Клавдий Мамонтов окинул взглядом ее пышную грудь, крутые бока. За тридцать уже, но не сморщилась еще… а зубы – это обычное дело в ее возрасте.
– Ладно, посмотрим. Я подумаю.
– Ступай сейчас в номер барыни, – распорядился Пушкин-младший. – С тобой двое солдат пойдут из пожарной команды, я ключи им дам. Ты в номере проверишь сама – все ли вещи барыни на месте, ничего не пропало ли.
– Ой, боюсь я туда заходить, барин! Страх-то какой.

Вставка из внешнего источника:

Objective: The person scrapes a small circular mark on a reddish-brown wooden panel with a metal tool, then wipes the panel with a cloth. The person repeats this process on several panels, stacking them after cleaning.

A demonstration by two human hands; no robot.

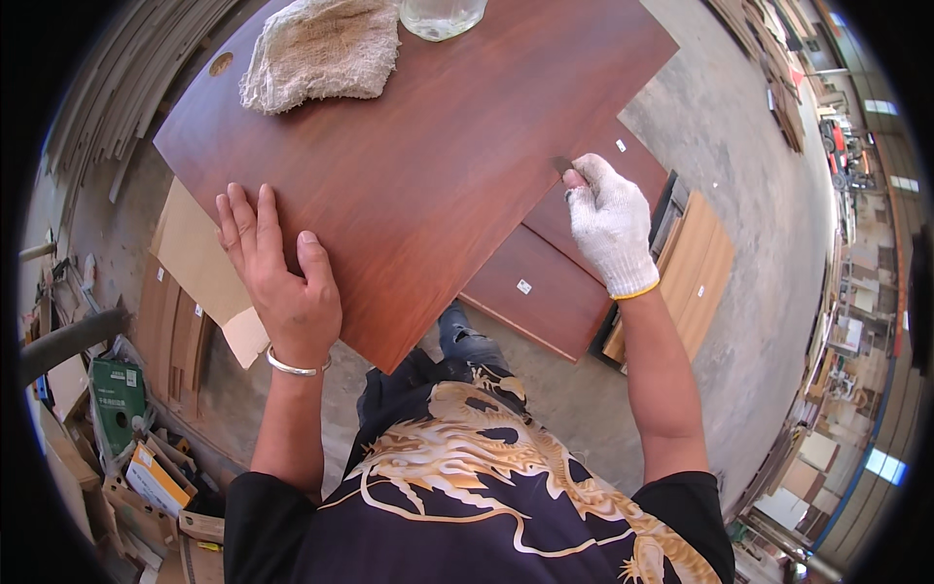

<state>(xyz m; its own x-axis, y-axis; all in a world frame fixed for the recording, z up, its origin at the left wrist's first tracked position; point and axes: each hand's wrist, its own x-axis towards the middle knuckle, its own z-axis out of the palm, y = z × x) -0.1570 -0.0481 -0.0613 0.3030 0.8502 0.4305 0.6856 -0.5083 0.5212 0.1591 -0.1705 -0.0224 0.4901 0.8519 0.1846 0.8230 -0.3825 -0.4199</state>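
Observation:
A reddish-brown wooden panel point(428, 146) lies flat in front of me. My bare left hand point(277, 268) presses flat on its near left corner, fingers spread, a metal bangle on the wrist. My right hand point(611, 224) wears a white knit glove and pinches a small dark tool point(563, 165) against the panel's right edge. What kind of tool it is cannot be made out.
A crumpled beige rag point(321, 49) and a clear glass jar point(441, 15) rest on the panel's far end. More reddish panels point(545, 287) and lighter boards point(700, 263) are stacked on the concrete floor below. Cardboard boxes point(146, 467) crowd the lower left.

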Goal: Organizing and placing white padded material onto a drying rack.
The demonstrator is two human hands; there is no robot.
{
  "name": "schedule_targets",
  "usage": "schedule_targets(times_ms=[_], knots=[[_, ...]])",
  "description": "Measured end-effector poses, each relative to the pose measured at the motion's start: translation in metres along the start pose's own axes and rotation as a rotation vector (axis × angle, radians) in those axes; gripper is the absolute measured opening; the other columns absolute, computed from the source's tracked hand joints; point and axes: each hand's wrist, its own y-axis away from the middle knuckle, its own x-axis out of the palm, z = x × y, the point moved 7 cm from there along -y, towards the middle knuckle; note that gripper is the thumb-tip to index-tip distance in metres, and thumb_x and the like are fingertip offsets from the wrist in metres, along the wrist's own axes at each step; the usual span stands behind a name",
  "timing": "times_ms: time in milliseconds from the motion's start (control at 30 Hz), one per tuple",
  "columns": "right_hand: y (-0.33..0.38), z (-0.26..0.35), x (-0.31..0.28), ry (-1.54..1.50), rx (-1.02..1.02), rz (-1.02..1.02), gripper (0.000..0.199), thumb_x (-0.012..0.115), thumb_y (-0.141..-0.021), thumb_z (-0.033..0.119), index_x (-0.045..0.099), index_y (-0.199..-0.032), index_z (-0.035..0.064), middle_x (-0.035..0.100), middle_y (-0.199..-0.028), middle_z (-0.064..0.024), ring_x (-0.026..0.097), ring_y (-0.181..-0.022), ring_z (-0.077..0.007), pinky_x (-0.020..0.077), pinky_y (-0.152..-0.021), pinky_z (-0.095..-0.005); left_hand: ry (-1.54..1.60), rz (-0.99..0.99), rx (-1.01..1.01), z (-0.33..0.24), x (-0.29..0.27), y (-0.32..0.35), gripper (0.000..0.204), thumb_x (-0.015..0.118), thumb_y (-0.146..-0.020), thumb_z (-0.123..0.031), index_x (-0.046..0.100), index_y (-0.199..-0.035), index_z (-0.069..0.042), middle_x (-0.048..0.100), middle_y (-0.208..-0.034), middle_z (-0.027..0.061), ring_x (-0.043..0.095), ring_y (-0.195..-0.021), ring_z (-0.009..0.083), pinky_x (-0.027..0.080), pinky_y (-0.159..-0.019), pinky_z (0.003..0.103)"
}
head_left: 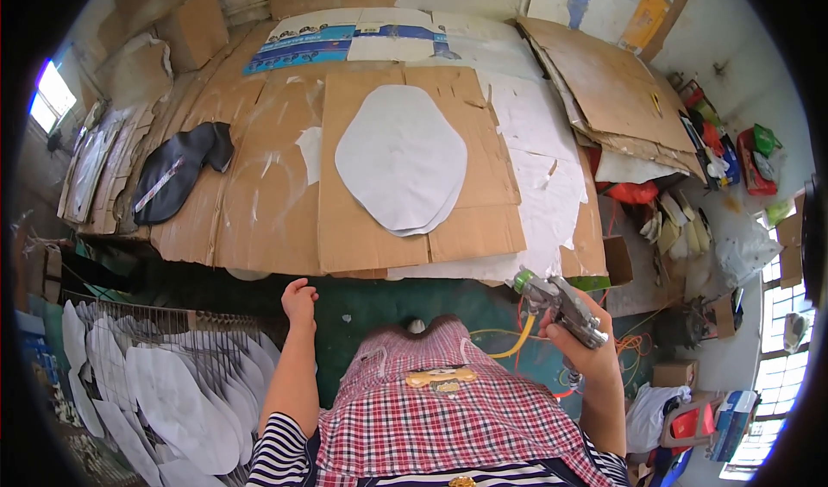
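My right hand (pixel 588 356) grips a metal spray gun (pixel 562 307) with a green tip, held near the table's front edge on the right. From the gun a yellow hose (pixel 517 342) curves down. My left hand (pixel 299 304) hangs just short of the table edge, its fingers curled in with nothing visible in them. Beyond both hands, a pale grey rounded sheet (pixel 400 155) lies flat on a brown cardboard piece (pixel 476 221). A second sheet's edge shows beneath its lower right side. Neither hand touches the sheets.
A black curved piece (pixel 181 172) lies on the table's left. Stacked cardboard (pixel 608 86) sits at the back right. Left of me, a wire rack (pixel 164 314) holds several pale sheets (pixel 177 401). Orange cords (pixel 636 345) run over the green floor (pixel 362 293). A white bag (pixel 654 418) stands lower right.
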Motion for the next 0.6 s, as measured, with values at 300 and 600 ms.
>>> schedule_targets(times_ms=[300,600], knots=[[-0.047,0.003,-0.013,0.048,-0.107,-0.134,0.041,0.065,-0.082,0.002,0.052,-0.121,-0.0039,0.06,-0.087,-0.0035,0.058,-0.076,-0.0084,0.0509,-0.069,-0.0232,-0.067,0.143,0.195,-0.04,0.07,-0.017,0.022,0.057,-0.076,0.003,0.06,-0.098,0.002,0.056,-0.071,0.0022,0.054,-0.062,0.0102,0.042,-0.054,0.022],[-0.029,-0.006,-0.039,0.02,-0.054,-0.152,0.047,0.063,-0.081,-0.002,0.049,-0.125,-0.0057,0.063,-0.096,-0.0082,0.06,-0.083,-0.0105,0.0527,-0.075,-0.0268,-0.697,0.103,0.387,-0.098,0.152,-0.025,0.024,0.057,-0.082,-0.015,0.064,-0.105,-0.007,0.065,-0.084,0.0096,0.064,-0.084,0.0253,0.05,-0.074,0.036]])
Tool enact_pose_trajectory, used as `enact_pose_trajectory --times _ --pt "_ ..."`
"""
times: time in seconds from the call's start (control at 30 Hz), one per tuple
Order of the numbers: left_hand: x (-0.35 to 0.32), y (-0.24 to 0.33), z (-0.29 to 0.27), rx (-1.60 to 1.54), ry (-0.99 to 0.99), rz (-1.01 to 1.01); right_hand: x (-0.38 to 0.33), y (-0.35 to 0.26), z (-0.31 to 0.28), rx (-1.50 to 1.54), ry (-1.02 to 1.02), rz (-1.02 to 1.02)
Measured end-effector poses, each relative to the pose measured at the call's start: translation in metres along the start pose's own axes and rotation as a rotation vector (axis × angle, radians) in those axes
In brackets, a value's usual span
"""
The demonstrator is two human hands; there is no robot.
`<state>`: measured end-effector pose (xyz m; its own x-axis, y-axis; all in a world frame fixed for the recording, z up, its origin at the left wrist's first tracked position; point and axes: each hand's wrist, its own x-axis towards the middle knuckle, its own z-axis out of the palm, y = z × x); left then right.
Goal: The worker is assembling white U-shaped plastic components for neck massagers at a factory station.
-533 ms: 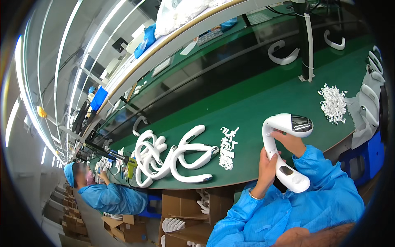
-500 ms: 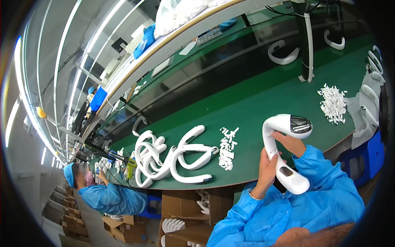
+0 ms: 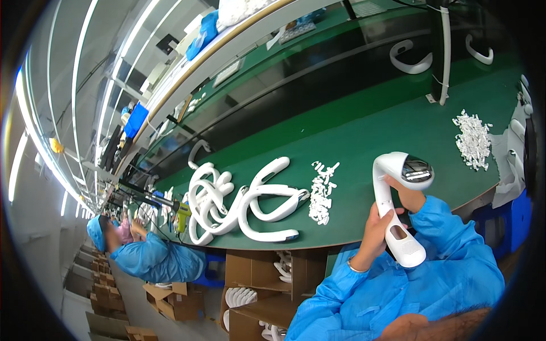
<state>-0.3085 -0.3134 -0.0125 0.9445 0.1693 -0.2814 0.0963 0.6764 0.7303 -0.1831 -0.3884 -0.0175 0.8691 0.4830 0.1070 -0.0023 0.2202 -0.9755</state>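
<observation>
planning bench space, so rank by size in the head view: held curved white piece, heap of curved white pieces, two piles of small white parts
1. heap of curved white pieces
2. held curved white piece
3. left pile of small parts and right pile of small parts: too alike to rank

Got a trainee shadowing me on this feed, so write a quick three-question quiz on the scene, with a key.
1. True or false: the left hand and right hand both touch the curved white part.
2. What colour is the heap of small pieces left of the left hand on the green tabletop? A. Red B. White C. Black
3. Fill in: the ___ hand is nearer the part's shiny dark end.

Key: 1. True. 2. B. 3. Right.
</observation>
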Motion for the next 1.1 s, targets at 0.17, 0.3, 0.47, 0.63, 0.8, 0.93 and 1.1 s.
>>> enact_pose_trajectory --times 0.17,0.3,0.47,0.63,0.8,0.93,1.1 --pt "-0.044 0.030 -0.038 0.006 0.146 0.069 0.052 -0.001 0.013 -0.330 -0.335 -0.045" --pt "-0.069 0.060 -0.048 0.010 0.265 0.171 0.055 0.026 0.072 -0.689 -0.705 -0.616" --pt "-0.072 0.067 -0.074 -0.037 0.335 0.220 0.058 0.057 0.105 -0.816 -0.815 -0.628" --pt "-0.058 0.055 -0.089 -0.024 0.356 0.253 0.061 0.082 0.087 -0.674 -0.735 -0.489" --pt "-0.036 0.047 -0.089 -0.013 0.359 0.357 0.057 0.061 0.080 -0.672 -0.813 -0.313" --pt "-0.027 0.041 -0.083 0.008 0.326 0.348 0.051 0.025 0.055 -0.465 -0.828 -0.318" --pt "-0.009 0.036 -0.049 -0.112 0.090 0.208 0.030 -0.008 0.033 -0.643 -0.681 -0.389"
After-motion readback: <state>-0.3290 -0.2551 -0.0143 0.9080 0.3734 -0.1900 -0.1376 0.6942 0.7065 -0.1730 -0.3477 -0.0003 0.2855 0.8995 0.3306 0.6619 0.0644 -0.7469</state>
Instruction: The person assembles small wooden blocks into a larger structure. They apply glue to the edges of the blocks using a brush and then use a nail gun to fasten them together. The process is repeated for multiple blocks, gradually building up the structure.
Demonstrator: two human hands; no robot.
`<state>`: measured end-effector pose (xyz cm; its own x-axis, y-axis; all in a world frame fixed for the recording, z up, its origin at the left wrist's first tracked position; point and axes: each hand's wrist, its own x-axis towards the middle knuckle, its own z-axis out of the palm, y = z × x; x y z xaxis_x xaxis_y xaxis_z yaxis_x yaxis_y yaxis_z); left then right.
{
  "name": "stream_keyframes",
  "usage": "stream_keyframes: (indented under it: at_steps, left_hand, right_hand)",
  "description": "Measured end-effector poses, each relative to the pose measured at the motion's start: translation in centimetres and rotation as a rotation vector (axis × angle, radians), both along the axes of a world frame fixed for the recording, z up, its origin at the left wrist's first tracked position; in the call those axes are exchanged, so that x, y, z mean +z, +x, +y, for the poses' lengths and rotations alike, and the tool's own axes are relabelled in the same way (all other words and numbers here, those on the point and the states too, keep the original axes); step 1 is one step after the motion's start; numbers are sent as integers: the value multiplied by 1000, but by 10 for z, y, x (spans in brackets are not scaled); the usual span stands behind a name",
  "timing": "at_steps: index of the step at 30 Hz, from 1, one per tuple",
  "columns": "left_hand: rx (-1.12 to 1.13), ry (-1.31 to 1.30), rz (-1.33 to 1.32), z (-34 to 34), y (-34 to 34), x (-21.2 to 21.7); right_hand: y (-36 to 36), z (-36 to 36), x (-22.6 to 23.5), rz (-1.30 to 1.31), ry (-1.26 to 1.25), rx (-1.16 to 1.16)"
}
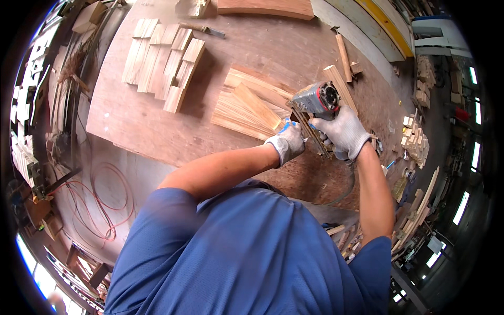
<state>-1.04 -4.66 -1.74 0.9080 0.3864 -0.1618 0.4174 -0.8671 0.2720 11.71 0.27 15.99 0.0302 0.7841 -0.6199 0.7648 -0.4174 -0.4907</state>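
Note:
My right hand (346, 133), in a light grey work glove, grips the handle of a nail gun (315, 98) with a grey body and a long slanted magazine. The gun's nose is over the right end of a flat striped wooden panel (228, 111) on the table. A narrower wooden strip (255, 105) lies slantwise on top of the panel. At the panel's near right corner my gloved left hand (287, 142) is closed round the ends of the wood, close to the gun's nose. Its fingertips are partly hidden, so I cannot tell exactly which piece they grip.
On the worktable (157, 137), stacked wooden blocks (163, 60) stand at the left with a hammer (203, 30) behind them. A loose wooden strip (341, 89) and another stick (344, 58) lie to the right. Coiled red hose (113, 210) lies on the floor at left.

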Motion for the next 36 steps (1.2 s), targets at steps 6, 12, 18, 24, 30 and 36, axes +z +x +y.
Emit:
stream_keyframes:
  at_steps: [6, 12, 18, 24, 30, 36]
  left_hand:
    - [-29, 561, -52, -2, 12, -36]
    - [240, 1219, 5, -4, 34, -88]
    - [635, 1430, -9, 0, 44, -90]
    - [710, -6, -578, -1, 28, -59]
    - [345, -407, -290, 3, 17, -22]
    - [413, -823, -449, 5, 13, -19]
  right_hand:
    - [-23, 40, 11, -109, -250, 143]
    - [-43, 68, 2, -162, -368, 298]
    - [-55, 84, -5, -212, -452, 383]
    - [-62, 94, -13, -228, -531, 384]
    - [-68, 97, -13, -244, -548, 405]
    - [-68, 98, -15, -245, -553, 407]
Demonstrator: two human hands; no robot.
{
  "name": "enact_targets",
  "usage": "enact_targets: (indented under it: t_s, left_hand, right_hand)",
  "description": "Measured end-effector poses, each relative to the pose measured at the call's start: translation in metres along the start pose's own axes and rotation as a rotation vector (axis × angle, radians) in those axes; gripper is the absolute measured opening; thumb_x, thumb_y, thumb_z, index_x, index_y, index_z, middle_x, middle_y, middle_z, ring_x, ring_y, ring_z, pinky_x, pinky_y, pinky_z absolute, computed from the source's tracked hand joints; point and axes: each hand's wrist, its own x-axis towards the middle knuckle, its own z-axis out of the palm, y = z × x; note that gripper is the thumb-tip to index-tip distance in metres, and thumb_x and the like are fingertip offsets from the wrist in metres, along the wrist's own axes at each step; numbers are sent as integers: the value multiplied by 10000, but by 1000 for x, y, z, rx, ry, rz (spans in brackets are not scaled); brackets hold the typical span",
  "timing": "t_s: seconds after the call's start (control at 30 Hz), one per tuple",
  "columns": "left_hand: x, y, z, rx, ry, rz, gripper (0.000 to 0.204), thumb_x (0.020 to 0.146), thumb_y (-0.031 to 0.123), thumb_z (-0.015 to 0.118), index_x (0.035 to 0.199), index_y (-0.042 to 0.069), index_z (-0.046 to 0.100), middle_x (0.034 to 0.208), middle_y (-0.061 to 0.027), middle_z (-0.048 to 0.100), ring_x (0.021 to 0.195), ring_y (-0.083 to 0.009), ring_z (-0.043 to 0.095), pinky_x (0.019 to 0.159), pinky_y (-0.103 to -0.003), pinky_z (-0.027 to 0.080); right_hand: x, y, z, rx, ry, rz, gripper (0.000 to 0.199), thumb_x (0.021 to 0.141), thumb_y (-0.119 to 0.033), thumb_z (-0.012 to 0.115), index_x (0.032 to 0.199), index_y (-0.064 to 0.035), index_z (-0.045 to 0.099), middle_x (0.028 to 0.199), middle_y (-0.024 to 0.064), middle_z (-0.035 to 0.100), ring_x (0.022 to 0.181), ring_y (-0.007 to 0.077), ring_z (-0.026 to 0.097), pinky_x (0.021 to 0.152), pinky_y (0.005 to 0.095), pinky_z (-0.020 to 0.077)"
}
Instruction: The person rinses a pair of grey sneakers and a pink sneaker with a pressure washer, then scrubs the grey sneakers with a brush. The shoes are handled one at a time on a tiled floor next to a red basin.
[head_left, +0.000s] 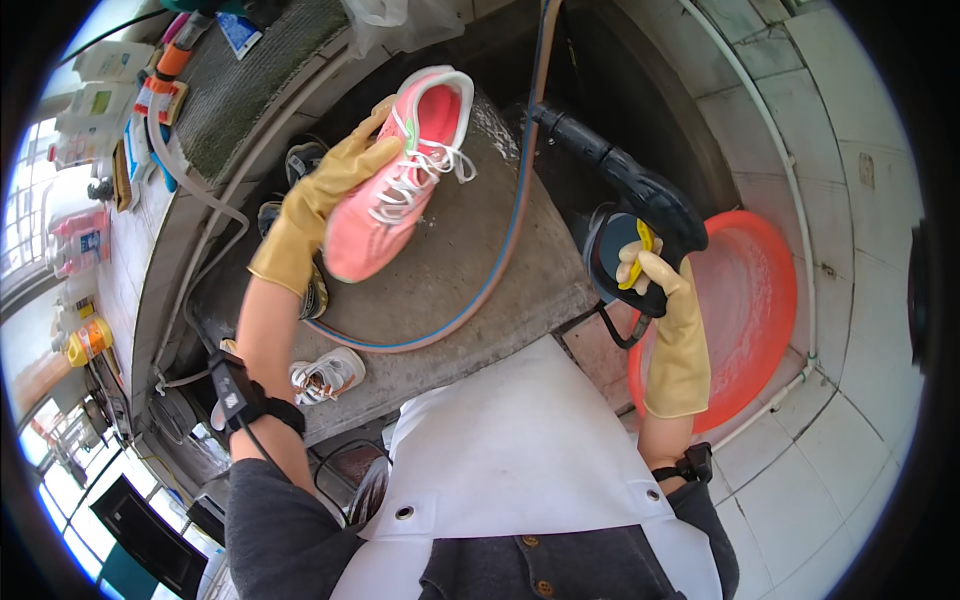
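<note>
A pink sneaker [368,240] with white laces and a white rim is gripped by my left hand [325,195], which wears a yellow rubber glove. The shoe is raised over a grey stone slab [490,270], its opening toward the far side and its laces facing me. In a matching glove, my right hand [677,320] is wrapped round the handle of a black spray gun [640,185], with fingers at its yellow trigger [640,252]. The gun's nozzle points to the far left, toward the shoe's side, apart from it. No spray can be made out.
A striped hose [524,180] curves across the slab. The red basin [785,290] stands at the right by a white pipe [803,230] and tiled wall. A white sneaker [335,372] and dark shoes [303,158] line the slab's left side. Bottles [90,340] stand far left.
</note>
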Motion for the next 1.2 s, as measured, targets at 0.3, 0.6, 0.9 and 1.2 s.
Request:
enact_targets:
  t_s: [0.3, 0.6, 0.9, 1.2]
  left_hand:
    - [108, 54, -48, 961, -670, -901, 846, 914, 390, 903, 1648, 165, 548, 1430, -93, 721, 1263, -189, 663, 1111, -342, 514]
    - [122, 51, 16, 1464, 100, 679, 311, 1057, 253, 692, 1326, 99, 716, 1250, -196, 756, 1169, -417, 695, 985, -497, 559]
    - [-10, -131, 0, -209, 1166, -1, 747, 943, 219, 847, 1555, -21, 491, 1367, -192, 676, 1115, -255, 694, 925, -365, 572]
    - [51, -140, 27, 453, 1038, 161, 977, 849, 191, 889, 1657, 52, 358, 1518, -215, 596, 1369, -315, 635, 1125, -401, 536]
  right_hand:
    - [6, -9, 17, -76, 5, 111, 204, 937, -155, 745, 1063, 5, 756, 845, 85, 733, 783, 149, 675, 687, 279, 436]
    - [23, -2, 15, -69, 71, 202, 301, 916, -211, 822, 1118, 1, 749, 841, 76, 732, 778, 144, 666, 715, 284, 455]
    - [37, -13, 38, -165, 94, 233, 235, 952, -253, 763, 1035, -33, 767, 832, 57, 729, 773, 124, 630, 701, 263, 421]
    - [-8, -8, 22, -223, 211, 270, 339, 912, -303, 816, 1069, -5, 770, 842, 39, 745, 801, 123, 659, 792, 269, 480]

– Тебе болтать надо было меньше, болтливой сороке. Делай что приказано. Потом мне скажешь – все ли вещи барыни на месте. Все, ступай прочь.
Когда горничная в сопровождении солдат ушла, Пушкин-младший покачал головой.
– Читал я, что при дворе Медичи такие штуки проделывали – красили золотой краской слуг, чтобы те богов античных изображали. И слуги эти сплошь умирали, потому что краска золотая для тела как отрава. Не думал я, что в наше время такое утонченное варварство возможно. Издевательство над живым человеком.
– Кто же это с Макаром сотворил? – спросил Мамонтов. – Неужели барон Корф?
Они снова переглянулись.
– Но, судя по всему, холоп не был в обиде на того, кто его превратил в золотого бога Вакха, – заметил Пушкин-младший. – Как у отца в стихотворении – Вот Вакх… А Меланья-то, возможно, в ту ночь горячей ванной и скипидаром ему жизнь спасла.